しかし、1年後に14社、2006年末までには55社、
現在は87社が存在する。
Dong A銀行証券会社ハノイ市部の
M&A部長Nguyen Phi Hung氏は、
「この間、証券会社は
情報や市場の分析ができる人材を使って、
自己売買業務で大きな利益を得た。
しかし長期的には、
仲介部門こそが、本当の証券会社の強みとなる。
市場が自己売買に有利な状況となったため、
ほとんどの証券会社が大量に株式を保有した。
ただ、現在のように市場が大幅に下落すると、
中規模証券会社は生き残れない。」と述べた。
リスクと利益
証券会社には優秀な専門家があり、
企業が発展するかを予測できるため、
個人投資家より有利ではある。
発展能力有りと認めた企業の株式を、
大量購入し、その供給源が減少してくると、
高い値段で売買するのである。
これは、他が知らない情報を
正確にキャッチできるかどうかが成功の鍵となる。
例えば、今後どの外国投資ファンドがベトナムに参入するか、
どの分野に投資するか、
いくら投資するかなどだ。
参入前に情報を得ることが、
大量の利益を生み出すことになる。
しかし、この強みは長くは続かない。
管理体制の強化は、時間の問題である。
一方、新設証券会社の顧客数は、
既存の、特に大手証券会社とは比べようもない。
そのため、新設証券会社は、
口座開設フィーの無料化、取引フィーの削減等、
様々な方式を適用し、顧客確保に努めなくてはならない。
Nguyen Dinh Lam-ベトナム証券株式会社仲介取引部長は、
「市場の暴落が証券会社の発展に大きく影響している。
この状況は、年末まで続く可能性が高く、
財政能力の低い証券会社は、
国内他社に、1部または全て売却しなければならなくなる。
現在、多くの証券会社が外国パートナーと提携し、存続を図っている。
しかし、現在の状況で不安がないのは、
この3年間で数千億ドンの利益を得ている、
大手の数社だけである。

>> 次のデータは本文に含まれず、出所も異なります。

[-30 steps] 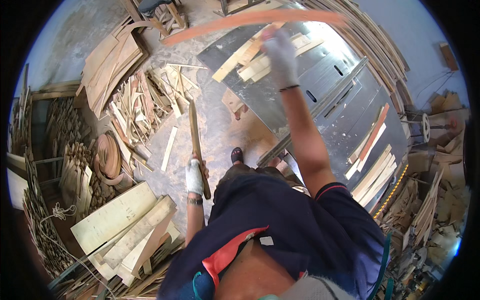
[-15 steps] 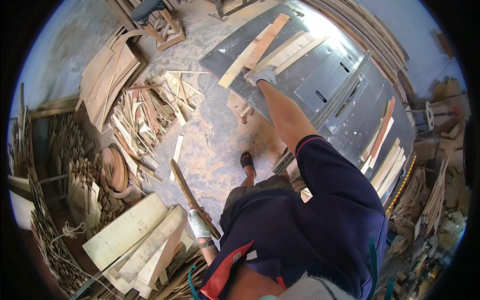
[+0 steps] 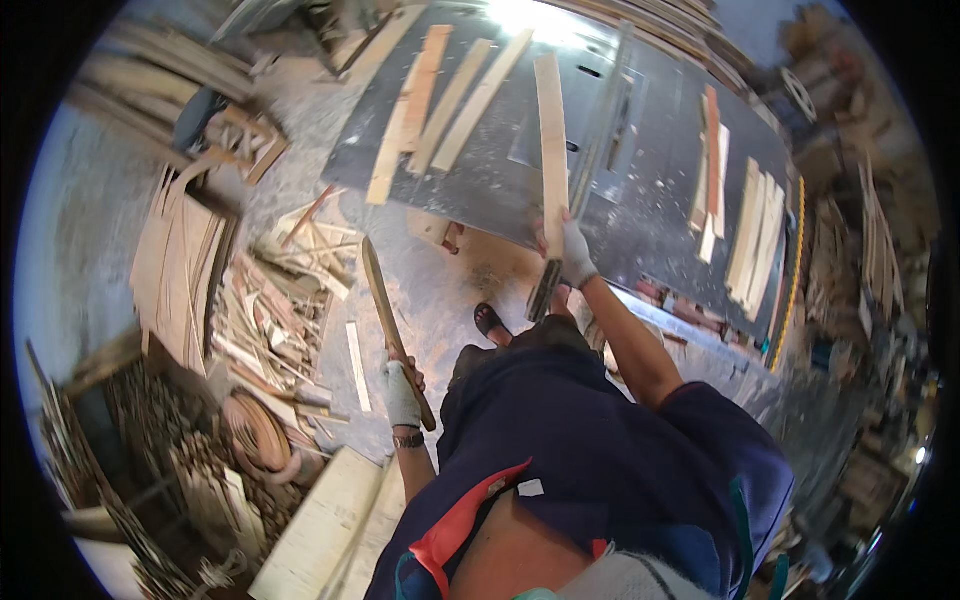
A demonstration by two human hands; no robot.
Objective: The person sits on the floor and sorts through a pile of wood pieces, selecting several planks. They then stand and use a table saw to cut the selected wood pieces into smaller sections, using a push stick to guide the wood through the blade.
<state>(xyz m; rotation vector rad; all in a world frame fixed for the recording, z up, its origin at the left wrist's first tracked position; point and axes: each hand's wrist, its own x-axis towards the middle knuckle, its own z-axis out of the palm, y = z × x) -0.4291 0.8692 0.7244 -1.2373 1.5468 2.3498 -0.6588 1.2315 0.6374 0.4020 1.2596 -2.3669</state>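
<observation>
My left hand (image 3: pixel 403 396), in a white glove with bare fingertips, is closed round a narrow brown wooden stick (image 3: pixel 377 290) that points away from me. In my right hand (image 3: pixel 574 250), also gloved, is a pale wooden board (image 3: pixel 552 125), gripped near its close end and reaching out over the dark worktable (image 3: pixel 480 195). A long metal rail (image 3: pixel 600 130) crosses the table just right of this board. To its left several wooden strips (image 3: pixel 462 115) lie on the tabletop.
More strips (image 3: pixel 757 235) lie at the table's right side, near a yellow chain-like edge (image 3: pixel 790 270). Offcuts (image 3: pixel 265 310) are heaped on the floor at left, by leaning curved plywood sheets (image 3: pixel 175 270). Large pale boards (image 3: pixel 325 520) lie at lower left. A stool (image 3: pixel 205 120) stands beyond.
My right hand has come back toward me from the strips on the table, bringing a pale board with it. The left still holds the stick. My view has turned to the right.
</observation>
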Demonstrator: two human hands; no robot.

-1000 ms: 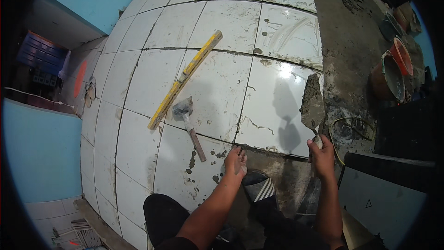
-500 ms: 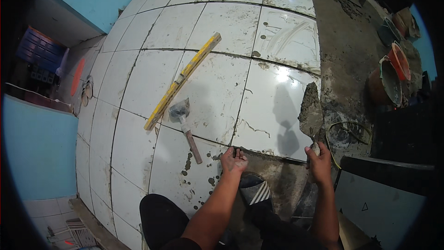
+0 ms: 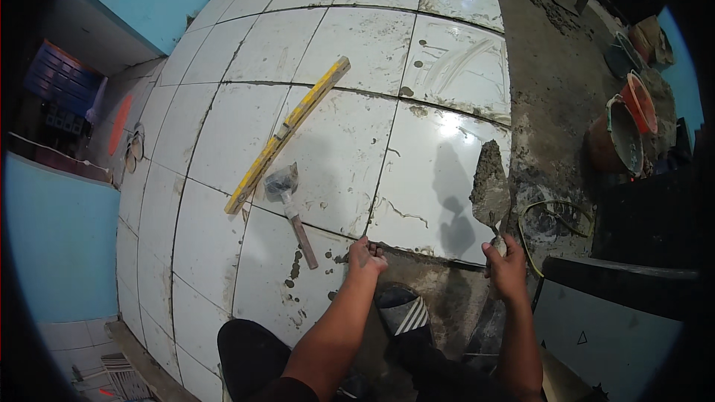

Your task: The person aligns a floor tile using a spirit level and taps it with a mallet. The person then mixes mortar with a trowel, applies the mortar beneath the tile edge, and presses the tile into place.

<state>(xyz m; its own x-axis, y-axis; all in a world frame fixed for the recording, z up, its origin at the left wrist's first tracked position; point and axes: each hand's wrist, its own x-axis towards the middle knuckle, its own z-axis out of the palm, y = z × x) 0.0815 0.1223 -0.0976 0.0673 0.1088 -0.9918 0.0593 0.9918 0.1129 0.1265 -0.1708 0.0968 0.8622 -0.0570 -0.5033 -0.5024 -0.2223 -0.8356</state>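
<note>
Right hand [image 3: 508, 264] grasps mortar-smeared trowel [image 3: 491, 197], blade pointing away above right side of white tile [image 3: 421, 171]; left hand [image 3: 364, 256] half-curled at tile's near-left corner, grip unclear.

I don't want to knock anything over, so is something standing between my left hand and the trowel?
Nothing visible stands between your left hand and the trowel gripped in your right hand; what shows between them is flat white tile with a thin smear.
</note>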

」と述べた。
証券会社の倒産がいつになるかが、
専門家の間でも囁かれはじめている。
2006年、国家証券委員会は、
2008年末までに、証券会社の数は
2007年の3倍に達すると警告していた。
しかし、この1年間の急速な下落により、
この予想も外れる見込みだ。
今の状況では、自己売買部門で過去のような
大きな利益は得られない。
したがって、活動維持のための、
資金源が問題となる。
Bui Duc Thinh-Hoang Gia国際証券会社分析部長は、
「この半年、仲介部門の売上を作れないでいる。
コンサルティングサービスも、
現時点では、各企業ともIPO計画を延期するため、
他のサービスも提供できない。
自己売買部門についても、財政源が殆どないため、
保護のために以前購入した株数を同じ数で購入することができない。」と述べた。
Nguyen Phi Hung氏は、
「証券会社は今こそ、
コンサルティング・仲介活動業務を発展させなければならない。
証券市場が急速に発展し始めてから、
売上のほとんどを自己売買部門に頼っていたが、
これは両刃の剣である。
自己売買部門に資金が集中していると、
いま売却するにしても、赤字、
維持するにしても、活動資金がない、といった状況になってしまう。
特に、現在は各銀行も貸出を厳しくしている。」と述べた。